We used a comprehensive national database of US physicians to evaluate sex differences in academic rank among US cardiologists with faculty appointments at a US medical school in 2014. After adjusting for physician age, sub-specialty training in interventional cardiology or electrophysiology, years since residency training, and several measures of research and clinical productivity, we found that female cardiologists were significantly less likely than their male colleagues to be full professors. Our findings are consistent with recent and older work examining sex differences in academic rank in medicine—including a recent analysis of more than 90,000 US academic physicians which utilized the same database that we employed for this study, and a 20 year old, survey-based study of sex disparities in academic advancement among US pediatricians.1,14

To our knowledge, this study is the first such analysis to investigate sex differences in academic rank among US cardiologists. Previous work has identified several drivers of sex differences in academic rank in medicine, including asymmetric home and childcare responsibilities between men and women,21,22 lack of effective mentorship and role models for women,2325 lack of institutional support—particularly for early career female researchers5—inconsistent offering of alternative, and part-time tenure tracks for non-researchers,2629 sex bias favoring men in the NIH award application review process generally, and for RO1 awards and repeat funding in particular,17,18 attrition of female academics at higher levels in the academic hierarchy,30 overt sex discrimination, and unconscious sex bias.8,12,13,25,30 Female cardiologists report having to contend with many of these challenges. For example, female cardiologists are more likely to delay getting married or starting a family in order to focus on their training.8,31 Despite the fact that women in cardiology are significantly more likely than men to modify their training or career plans to avoid radiation exposure, 30% of women in cardiology report having performed procedures with radiation risk while pregnant. Female cardiologists are also more likely than men to rely on multiple sources of childcare, and to pay for a fulltime caregiver—in large part because the majority of male cardiologists with children have spouses who provide fulltime childcare.8 Overall, more women than men in cardiology perceive that their personal commitments conflict with their work, and hinder their professional advancement.8 In addition, female cardiologists are paid less than men even after accounting for several factors known to impact salary, and the majority of women—69% in a recent survey, versus 22% of men—report having experienced workplace discrimination during their careers.8,9 While this same study found that women and men were similarly satisfied with the availability and quality of mentors, several other studies have found that women in medicine generally, and cardiology in particular, struggle more than men to find effective mentorship and role models.7,8,14,32,33

While the proportion of US female cardiologists practicing in academic settings is increasing,7,8 we are aware of only two survey-based studies—both performed by the ACC’s Women in Cardiology Council—which report results specifically about women in academic cardiology. The more recent of these two analyses found that women in academic cardiology were significantly more dissatisfied with their careers than men; importantly, this finding did not generalize to analyses of cardiologists in non-academic practices.8 Academic and non-academic female cardiologists may have different career goals and priorities, and may face different combinations of barriers to professional advancement. Therefore, studies focused on the experiences of women in academic cardiology would be extremely helpful for understanding the particular forces that influence career advancement for these women.

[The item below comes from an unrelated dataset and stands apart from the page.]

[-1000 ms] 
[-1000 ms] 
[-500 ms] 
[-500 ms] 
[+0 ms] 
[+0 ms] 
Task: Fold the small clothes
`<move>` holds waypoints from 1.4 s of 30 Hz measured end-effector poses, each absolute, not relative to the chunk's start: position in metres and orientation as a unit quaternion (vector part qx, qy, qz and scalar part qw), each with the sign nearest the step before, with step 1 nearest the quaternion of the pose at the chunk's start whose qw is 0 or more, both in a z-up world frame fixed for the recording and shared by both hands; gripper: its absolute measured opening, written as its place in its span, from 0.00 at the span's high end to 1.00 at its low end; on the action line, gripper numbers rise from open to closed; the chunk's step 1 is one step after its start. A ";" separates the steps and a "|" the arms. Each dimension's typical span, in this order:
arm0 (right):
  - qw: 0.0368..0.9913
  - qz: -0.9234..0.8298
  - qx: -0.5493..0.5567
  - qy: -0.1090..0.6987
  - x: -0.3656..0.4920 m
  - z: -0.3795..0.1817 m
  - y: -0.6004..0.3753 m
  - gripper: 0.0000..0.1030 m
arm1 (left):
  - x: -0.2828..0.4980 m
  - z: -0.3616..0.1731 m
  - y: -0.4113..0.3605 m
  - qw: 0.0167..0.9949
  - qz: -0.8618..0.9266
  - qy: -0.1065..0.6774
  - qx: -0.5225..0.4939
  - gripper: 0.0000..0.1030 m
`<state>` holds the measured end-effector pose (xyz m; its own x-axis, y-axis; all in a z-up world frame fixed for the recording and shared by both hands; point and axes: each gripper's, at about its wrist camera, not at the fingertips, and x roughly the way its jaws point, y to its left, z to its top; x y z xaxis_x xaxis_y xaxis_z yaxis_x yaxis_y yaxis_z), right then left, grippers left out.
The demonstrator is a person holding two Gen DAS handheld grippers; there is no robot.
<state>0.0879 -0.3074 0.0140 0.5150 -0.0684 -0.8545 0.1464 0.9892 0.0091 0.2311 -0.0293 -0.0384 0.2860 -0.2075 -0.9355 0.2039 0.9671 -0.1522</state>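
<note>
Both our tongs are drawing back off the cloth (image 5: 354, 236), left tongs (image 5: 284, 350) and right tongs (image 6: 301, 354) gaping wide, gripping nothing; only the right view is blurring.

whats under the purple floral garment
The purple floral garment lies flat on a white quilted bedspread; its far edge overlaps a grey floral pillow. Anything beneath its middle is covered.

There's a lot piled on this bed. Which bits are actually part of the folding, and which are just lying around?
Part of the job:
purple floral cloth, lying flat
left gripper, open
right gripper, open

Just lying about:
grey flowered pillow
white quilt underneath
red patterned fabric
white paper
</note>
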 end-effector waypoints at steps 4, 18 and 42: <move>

We also found that while female and male cardiologists were similarly likely to be associate or full professors (a combined outcome), women were less likely than men to hold the title of full professors than associate professor. Because these analyses do not control for cardiologists who exited each of these academic tiers in 2014, no firm conclusions can be drawn from our work about the presence of sex disparities in promotion among academic cardiologists. However, if sex disparities in promotion in academic cardiology do exist, these differences may exist at one or multiple levels in the academic hierarchy. Moreover, because disparities at different academic levels may have different root causes, disparate approaches may be necessary to effectively address them.1

Our retrospective cross-sectional study design limits our ability to identify causal mechanisms underlying our findings. Nonetheless, we identified multiple independent predictors of cardiologists’ academic rank which have implications for future efforts to identify causal links between physician sex and academic rank generally, and within cardiology in particular. For example, physician age and experience (as determined by years since residency) were strongly and independently associated with academic rank, and the female cardiologists in our analysis were younger, and had fewer years of experience. It is possible that age and experience afford professional opportunities—including promotion to local and national leadership positions, the receipt of awards, or simply time to cultivate a reputation—which increase the likelihood of promotion, but which we could not measure. Experience may be particularly important for individuals who are promoted on clinical tracks, and the fact that we did not identify an independent association between academic rank and the number of first and last author publications—which are widely viewed to impact academic advancement among researchers—raises the possibility that many of the cardiologists in our study were being promoted on clinical tracks. Furthermore, the fact that women had fewer total publications than men, and that total publications were positively associated with academic rank, raises the possibility that our results could reflect sex differences in access to resources necessary to generate high publication volumes—including mentorship, time, funding (particularly early career funding), and research networks and teams. Previous work has demonstrated sex differences in physicians’ access to each of these resources.4,710,24 In addition, sub-specialization in interventional cardiology and electrophysiology—cardiology sub-specialties in which women are relatively underrepresented—was also independently and positively associated with academic rank. While the mechanisms underlying this association are unclear, they could reflect one or more of several factors—including population-level demand for invasive services, greater revenue generation by invasive relative to non-invasive specialists, and greater likelihood of participation in one of the many clinical trials of invasive cardiovascular disease treatments.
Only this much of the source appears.